Climate change isn't the reason some coal-fired power plants are shutting down. It's the cost of pollution controls on their wastewater.
Dozens of plants nationwide plan to stop burning coal this decade to comply with more stringent federal wastewater guidelines, as the industry continues moving away from the planet-warming fossil fuel to make electricity.
The new wastewater rule requires power plants to clean coal ash and toxic heavy metals from their wastewater before it is dumped into streams and rivers. The Environmental Protection Agency says the rule will affect 75 coal-fired power plants.
The plants had to tell their state regulators how they planned to comply by October, with options including retiring their coal-fired generating units orUpgrading their pollution-control equipment.
At least 26 plants in 14 states will stop burning coal because of the national impact of the wastewater rule, according to the Sierra Club. The environmental group said that twenty-one of the plants intend to shut down, and five indicated they may switch to natural gas.
The free ride these plants have been getting is ending in a lot of ways. They are not going to be able to dump their wastewater into the commons in the future because of the subsidies they have been getting.
The rule will reduce the discharge of pollutants into the nation's waterways. It is expected to cost plant operators nearly $200 million per year to implement.
Two of Pennsylvania's largest coal-fired power plants, Conemaugh and Keystone, will stop using coal by the end of the century, according to regulatory notices obtained by The Associated Press.
More than 50 years ago, the plants opened and employed about 320 full-time workers and 170 contractors. They generate enough power for 1.5 million homes according to industry averages.
The Sierra Club data shows that Pennsylvania is one of many states that plan to stop using coal by the year 2028.
Atlanta-based Southern Co. and Houston-based NRG are two power producers that say they will close coal-fired units. The nation's two largest coal-fired power plants, Scherer and Bowen, in Georgia, will be the only coal-fired power plants in Southern's fleet. The company plans to stop burning coal at its domestic plants outside of Texas and install new pollution controls at its two Texas plants.
The electric power sector has been transitioning from coal to cleaner burning natural gas and renewable energy. According to the Energy Information Administration, 30% of generating capacity at coal plants has been retired. The energy agency said it expects that coal use at power plants will increase more than 20% this year because of higher natural gas prices.
Pennsylvania, the nation's third-largest coal- producing state, is moving away from coal. Coal's share of electrical power generation in the state fell from 50% in 2010 to 10% last year, as operators took advantage of the boom in natural gas drilling in the state. Since 2009, seventeen Pennsylvania coal plants have been retired.
The economics killed the oldest coal plants first. They were too expensive and small to be retrofitted to meet new EPA standards, according to Jean Reaves Rollins, president of The C Three Group, a market research firm focused on energy infrastructure and utilities.
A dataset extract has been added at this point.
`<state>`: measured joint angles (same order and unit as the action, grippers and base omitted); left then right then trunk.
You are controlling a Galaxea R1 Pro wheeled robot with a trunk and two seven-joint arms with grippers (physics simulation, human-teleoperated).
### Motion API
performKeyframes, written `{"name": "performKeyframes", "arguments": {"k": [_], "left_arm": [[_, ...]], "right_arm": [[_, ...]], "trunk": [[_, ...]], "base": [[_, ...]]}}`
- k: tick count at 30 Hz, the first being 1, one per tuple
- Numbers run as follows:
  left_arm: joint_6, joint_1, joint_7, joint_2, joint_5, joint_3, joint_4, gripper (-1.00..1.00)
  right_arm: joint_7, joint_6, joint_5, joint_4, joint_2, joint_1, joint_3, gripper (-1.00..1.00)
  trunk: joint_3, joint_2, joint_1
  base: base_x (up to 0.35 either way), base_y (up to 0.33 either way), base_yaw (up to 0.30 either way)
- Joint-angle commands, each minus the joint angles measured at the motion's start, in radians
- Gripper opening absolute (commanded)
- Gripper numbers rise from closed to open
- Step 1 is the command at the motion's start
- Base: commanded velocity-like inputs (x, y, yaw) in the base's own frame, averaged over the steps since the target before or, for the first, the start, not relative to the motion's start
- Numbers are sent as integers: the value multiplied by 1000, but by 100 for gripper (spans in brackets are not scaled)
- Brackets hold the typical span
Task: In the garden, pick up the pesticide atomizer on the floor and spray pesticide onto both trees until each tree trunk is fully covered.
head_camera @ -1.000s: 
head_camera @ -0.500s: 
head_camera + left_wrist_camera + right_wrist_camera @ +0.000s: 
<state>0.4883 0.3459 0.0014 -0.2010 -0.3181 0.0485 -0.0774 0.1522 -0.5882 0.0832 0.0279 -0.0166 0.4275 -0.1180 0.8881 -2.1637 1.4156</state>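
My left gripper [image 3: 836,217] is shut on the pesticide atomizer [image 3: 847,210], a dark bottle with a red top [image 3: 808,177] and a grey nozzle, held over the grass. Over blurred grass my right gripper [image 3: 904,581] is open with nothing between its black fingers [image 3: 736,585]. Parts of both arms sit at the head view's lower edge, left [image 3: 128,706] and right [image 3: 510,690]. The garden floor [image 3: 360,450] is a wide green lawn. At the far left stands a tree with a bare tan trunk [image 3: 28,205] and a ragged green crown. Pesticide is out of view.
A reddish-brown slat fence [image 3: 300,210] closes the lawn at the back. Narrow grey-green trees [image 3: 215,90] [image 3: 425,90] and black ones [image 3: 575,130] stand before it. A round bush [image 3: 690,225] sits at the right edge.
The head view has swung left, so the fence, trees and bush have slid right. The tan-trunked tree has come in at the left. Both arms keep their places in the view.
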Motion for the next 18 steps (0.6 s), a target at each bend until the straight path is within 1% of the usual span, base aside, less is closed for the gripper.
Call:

Coal plants in competitive electricity markets have come under pressure. She said that the cost of compliance will put the two Pennsylvania plants out of the running.
According to federal data, Pennsylvania and Ohio have accounted for 20% of all coal-fired power plant shutdowns in the US.
Talen Energy is a power producer that holds a stake in the Conemaugh and Keystone plants. The chief operating officer of the plants did not return calls or emails.
The nation's electric grid is at risk because of the mothballing of so many coal plants. The president and CEO of America's Power, a trade organization that advocates on behalf of coal- fueled electricity, cited recent power failures in Texas as examples of what can happen when you go too far too fast.
Bloodworth said that they are concerned that overly aggressive policies that lead to the premature retirement of dispatchable generation like the coal fleet will jeopardize the reliability and resilience of the electricity grid.
Most of the megawatts that went offline during the Texas winter were generated by gas, coal and nuclear plants, according to experts.
In Pennsylvania, the planned retirements of Keystone and Conemaugh come as building trade unions, industry groups and coal communities fight the state's planned entry into the Regional Greenhouse Gas Initiative, a multi-state consortium that imposes a price on carbon dioxide emissions from power plants that use coal, The first major fossil fuel state to adopt a carbon pricing policy would be Pennsylvania.
David Masur, executive director of PennEnvironment, an environmental group, said that with or without policies to reduce carbon pollution, the companies who own these antiquated power plants intend to shut them down or convert many of them anyway.
The Homer City Generating Station is the last large, traditional coal-fired power plant in the state. The largest coal plant in Pennsylvania, Homer City, has told state regulators that it will abide by the new wastewater limits.
The EPA says that shuttering plants are responsible for the environment.